Keywords: LLM Reasoning, Code Execution Reasoning
Abstract: Frontier large language models (LLMs) consider reasoning as first-class citizens: they learn to refine their reasoning process and try different strategies during training. Thereby, when prompted, can think through problems and respond better with proper reasoning. For programming tasks, this makes code reasoning a must. In this paper, we propose the task of Code Execution Simulation (CES) as a proxy for evaluating the code reasoning capabilities of LLMs. CES defines the notions of valid or invalid reasoning process, which enables it to promptly (1) determine where the execution simulation diverges from ground truth for incorrect output predictions (essential to understanding limitations of LLMs in code reasoning) and (2) identify suspiciously correct output predictions (essential to understanding reasoning shortcuts, hallucinations, or potential data leakage). In addition to evaluating LLMs’ execution reasoning on a program with a single test, CES measures their reasoning consistency across tests with the same or different prime path coverage.

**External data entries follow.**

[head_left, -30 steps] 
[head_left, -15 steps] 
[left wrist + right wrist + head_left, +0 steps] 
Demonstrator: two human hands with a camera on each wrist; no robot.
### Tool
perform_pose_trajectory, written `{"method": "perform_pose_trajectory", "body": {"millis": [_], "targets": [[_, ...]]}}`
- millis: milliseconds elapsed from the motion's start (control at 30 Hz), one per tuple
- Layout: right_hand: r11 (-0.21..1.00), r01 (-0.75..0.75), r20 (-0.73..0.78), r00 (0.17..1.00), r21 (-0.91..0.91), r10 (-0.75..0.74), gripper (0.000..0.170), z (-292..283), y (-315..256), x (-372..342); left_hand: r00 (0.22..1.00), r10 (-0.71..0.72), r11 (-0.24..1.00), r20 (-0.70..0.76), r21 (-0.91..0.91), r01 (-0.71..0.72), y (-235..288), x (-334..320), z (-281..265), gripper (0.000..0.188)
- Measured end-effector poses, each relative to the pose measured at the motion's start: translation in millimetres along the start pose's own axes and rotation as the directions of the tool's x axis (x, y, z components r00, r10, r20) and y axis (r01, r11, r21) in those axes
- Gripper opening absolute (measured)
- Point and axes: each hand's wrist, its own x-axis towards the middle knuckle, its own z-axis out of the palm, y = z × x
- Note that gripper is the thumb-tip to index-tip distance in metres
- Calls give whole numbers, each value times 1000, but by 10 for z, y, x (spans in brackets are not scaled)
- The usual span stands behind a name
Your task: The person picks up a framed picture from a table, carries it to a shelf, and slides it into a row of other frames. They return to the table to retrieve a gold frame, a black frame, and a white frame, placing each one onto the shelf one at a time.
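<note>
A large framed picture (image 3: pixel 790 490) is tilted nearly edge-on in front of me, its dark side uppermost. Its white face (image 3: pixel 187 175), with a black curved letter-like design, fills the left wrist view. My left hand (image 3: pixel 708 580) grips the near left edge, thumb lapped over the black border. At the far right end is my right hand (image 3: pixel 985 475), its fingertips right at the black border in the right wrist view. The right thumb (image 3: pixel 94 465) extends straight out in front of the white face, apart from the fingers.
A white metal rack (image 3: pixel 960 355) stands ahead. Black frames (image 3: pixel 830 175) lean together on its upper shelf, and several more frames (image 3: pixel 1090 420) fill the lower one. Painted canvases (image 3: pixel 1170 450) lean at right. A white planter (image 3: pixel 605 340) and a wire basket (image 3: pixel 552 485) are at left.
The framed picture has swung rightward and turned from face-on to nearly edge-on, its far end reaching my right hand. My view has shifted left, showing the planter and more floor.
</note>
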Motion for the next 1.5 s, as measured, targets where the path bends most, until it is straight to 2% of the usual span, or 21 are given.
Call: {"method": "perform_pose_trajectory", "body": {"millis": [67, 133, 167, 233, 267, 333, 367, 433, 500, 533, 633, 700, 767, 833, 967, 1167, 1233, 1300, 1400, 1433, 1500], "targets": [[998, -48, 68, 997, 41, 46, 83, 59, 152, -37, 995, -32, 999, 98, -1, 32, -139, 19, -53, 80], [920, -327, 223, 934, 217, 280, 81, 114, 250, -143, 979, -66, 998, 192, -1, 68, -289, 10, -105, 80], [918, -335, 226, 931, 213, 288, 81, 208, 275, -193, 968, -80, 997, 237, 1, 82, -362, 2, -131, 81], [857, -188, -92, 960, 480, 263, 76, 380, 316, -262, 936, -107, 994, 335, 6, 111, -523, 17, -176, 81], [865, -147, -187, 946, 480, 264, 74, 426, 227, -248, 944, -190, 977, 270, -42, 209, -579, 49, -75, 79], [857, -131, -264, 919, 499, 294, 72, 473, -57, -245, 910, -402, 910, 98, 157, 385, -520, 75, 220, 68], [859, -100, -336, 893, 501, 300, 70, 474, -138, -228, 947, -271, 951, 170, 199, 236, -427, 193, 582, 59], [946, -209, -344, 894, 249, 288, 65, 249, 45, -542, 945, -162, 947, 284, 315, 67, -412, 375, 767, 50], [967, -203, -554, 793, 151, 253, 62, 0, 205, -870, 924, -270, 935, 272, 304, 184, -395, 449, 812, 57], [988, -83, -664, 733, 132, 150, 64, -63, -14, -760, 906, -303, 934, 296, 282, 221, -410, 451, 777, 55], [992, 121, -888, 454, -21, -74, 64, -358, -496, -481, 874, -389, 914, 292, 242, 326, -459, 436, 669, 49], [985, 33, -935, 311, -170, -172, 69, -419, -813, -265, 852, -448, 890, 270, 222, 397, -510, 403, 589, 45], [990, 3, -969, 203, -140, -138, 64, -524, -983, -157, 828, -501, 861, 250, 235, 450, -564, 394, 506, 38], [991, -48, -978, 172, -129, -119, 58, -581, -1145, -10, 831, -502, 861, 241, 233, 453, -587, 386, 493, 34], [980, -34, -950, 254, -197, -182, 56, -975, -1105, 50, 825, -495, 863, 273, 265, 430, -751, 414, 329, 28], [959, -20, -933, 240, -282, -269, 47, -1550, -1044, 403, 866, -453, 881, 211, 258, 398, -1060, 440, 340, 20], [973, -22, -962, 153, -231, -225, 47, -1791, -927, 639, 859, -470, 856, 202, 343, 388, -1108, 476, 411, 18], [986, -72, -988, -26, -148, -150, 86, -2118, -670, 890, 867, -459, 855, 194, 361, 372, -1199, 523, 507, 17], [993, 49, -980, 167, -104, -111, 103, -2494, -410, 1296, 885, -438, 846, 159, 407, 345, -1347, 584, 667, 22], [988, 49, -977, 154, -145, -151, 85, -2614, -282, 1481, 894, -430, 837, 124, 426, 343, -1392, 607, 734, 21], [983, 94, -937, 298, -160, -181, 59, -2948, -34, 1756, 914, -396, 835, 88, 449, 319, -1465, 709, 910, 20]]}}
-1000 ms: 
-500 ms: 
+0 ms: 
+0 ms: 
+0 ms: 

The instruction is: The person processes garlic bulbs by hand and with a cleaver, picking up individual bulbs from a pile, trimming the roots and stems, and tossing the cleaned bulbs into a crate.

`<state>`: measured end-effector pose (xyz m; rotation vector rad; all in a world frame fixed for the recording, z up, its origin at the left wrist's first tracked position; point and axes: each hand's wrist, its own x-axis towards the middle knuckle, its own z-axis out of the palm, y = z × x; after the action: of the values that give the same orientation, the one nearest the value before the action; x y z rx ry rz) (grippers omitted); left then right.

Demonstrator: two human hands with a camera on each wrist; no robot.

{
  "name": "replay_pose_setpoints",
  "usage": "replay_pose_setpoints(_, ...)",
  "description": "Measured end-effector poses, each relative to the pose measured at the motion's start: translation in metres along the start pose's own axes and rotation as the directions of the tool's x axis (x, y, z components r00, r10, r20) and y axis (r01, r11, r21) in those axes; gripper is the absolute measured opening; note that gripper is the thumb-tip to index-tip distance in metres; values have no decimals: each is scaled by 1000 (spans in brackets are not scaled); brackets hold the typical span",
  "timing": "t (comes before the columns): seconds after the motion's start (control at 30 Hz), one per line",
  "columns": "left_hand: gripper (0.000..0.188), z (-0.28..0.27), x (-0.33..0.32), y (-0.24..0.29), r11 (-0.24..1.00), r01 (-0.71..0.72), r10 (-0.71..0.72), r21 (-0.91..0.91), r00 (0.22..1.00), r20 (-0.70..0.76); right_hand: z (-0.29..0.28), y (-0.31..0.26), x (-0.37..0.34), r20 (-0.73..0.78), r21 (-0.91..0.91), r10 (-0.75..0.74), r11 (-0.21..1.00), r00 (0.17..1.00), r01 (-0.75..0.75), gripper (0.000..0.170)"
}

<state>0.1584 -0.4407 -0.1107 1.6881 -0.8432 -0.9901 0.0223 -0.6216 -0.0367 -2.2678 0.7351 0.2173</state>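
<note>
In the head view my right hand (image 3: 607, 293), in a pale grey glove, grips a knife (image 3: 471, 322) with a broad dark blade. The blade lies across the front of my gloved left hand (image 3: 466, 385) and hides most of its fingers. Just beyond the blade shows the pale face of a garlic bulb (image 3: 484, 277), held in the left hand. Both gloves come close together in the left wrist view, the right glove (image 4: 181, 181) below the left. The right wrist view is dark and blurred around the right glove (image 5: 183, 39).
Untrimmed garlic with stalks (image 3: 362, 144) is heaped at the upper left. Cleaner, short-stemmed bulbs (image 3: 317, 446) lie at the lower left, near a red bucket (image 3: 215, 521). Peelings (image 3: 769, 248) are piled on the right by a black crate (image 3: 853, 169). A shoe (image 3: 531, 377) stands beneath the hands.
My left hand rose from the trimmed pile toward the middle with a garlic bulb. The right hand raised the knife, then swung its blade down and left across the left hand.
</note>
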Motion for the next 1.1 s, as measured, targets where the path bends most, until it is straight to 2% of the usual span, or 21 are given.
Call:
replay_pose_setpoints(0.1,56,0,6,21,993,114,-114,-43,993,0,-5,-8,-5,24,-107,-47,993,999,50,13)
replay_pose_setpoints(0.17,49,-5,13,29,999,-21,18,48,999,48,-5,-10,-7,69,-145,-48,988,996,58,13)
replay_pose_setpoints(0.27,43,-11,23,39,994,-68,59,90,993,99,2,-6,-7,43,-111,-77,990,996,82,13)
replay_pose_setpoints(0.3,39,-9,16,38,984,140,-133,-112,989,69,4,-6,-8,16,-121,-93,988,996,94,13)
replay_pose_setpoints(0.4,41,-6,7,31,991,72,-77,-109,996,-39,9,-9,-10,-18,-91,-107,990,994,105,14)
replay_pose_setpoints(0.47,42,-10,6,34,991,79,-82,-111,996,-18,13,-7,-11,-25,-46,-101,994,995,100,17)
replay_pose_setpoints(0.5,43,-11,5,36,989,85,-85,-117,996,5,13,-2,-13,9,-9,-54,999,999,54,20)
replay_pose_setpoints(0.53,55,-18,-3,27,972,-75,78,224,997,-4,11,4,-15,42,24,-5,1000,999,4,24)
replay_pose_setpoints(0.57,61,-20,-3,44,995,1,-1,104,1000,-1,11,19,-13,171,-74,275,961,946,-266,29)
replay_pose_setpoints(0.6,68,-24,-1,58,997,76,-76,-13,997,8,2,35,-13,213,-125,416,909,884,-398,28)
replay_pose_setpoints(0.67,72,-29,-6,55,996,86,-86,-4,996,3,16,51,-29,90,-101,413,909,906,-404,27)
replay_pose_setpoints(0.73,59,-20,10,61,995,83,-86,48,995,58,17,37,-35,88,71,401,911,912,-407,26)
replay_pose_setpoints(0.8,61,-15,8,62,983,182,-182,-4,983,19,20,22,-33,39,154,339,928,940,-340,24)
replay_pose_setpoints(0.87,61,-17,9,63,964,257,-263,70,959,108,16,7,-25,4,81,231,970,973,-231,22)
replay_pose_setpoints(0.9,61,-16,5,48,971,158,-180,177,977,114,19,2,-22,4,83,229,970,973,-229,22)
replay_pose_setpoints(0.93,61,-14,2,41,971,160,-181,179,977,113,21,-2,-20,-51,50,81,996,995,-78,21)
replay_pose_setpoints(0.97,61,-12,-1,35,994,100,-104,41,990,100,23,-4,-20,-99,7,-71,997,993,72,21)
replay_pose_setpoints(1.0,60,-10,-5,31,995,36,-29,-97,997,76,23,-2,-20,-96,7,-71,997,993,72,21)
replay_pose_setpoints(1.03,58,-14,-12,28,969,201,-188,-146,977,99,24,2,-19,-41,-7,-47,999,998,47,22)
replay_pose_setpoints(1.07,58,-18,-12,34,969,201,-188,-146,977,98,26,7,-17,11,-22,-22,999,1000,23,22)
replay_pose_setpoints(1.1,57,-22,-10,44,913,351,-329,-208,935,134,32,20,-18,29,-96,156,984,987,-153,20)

This enables it to evaluate the code reasoning of LLMs in a spectrum: strong, weak, and random. Our results show that LLMs, to a great extent (82.32%), follow a valid reasoning process (results in 30.79% correct and 51.53% incorrect output predictions). However, their reasoning is mostly random (55.59%) or weak (41.69%), which explains their weakness in programming tasksthat require flow- or path-sensitive program analysis to succeed.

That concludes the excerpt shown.